*ASSIGNMENT*: There is material below. Print exactly the lines starting at the line with "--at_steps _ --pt" and ending at the line with "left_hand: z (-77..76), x", ends included, and no others.

=======

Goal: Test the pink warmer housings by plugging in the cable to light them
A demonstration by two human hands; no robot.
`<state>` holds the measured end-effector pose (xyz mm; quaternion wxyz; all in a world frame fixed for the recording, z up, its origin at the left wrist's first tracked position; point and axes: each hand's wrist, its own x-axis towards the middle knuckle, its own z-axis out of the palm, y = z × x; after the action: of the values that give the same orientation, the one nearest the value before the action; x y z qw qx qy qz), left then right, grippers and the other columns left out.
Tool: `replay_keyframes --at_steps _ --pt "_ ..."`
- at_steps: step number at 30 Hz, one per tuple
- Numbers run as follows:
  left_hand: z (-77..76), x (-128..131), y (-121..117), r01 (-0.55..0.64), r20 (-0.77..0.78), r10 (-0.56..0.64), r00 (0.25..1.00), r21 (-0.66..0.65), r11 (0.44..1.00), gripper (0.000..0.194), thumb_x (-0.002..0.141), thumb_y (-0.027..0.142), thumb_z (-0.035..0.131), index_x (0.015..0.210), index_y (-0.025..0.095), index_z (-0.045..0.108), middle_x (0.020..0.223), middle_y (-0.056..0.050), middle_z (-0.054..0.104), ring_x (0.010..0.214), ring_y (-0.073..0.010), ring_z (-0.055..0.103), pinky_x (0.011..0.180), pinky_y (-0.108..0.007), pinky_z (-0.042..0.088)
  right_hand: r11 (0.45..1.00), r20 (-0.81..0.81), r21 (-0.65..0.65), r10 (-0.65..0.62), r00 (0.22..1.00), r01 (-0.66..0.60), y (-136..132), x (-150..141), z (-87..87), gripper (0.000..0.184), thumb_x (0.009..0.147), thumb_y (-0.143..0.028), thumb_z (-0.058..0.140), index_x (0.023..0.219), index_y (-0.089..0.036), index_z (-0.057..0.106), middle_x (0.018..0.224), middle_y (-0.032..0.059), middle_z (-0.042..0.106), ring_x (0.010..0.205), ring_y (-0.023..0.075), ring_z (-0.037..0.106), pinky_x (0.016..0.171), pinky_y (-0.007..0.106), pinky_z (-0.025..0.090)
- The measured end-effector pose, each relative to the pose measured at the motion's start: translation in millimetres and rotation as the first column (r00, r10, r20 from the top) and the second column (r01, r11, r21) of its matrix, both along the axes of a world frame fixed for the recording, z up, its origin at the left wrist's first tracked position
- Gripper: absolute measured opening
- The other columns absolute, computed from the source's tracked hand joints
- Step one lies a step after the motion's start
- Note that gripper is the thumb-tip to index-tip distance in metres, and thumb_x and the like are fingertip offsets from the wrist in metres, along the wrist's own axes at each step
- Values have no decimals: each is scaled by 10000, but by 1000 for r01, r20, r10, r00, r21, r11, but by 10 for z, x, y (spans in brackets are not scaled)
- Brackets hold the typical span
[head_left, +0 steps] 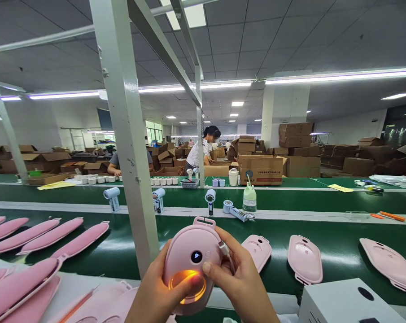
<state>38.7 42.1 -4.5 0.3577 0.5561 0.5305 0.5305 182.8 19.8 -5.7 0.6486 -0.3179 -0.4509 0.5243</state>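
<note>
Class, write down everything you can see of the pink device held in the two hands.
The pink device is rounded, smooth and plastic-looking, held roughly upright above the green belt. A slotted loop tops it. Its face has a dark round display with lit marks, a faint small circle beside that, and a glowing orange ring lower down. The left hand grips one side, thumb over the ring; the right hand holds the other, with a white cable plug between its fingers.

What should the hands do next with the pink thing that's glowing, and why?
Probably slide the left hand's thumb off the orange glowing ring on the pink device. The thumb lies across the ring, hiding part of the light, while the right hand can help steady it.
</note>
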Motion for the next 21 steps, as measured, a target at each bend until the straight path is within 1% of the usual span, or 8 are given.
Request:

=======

*ANSWER TO THIS PROBLEM*:
Tool: `replay_keyframes --at_steps _ --pt "_ ..."`
- at_steps: step number at 30 Hz, one per tuple
- Numbers run as follows:
  left_hand: z (-77..76), x (-128..131), y (-121..117), r01 (-0.55..0.64), r20 (-0.77..0.78), r10 (-0.56..0.64), r00 (0.25..1.00), r21 (-0.66..0.65), r11 (0.44..1.00), gripper (0.000..0.194), thumb_x (-0.002..0.141), thumb_y (-0.027..0.142), thumb_z (-0.035..0.131), index_x (0.015..0.210), index_y (-0.025..0.095), index_z (-0.045..0.108), middle_x (0.020..0.223), middle_y (-0.056..0.050), middle_z (-0.054..0.104), ring_x (0.010..0.214), ring_y (-0.073..0.010), ring_z (-0.055..0.103), pinky_x (0.011..0.180), pinky_y (-0.108..0.007), pinky_z (-0.042..0.088)

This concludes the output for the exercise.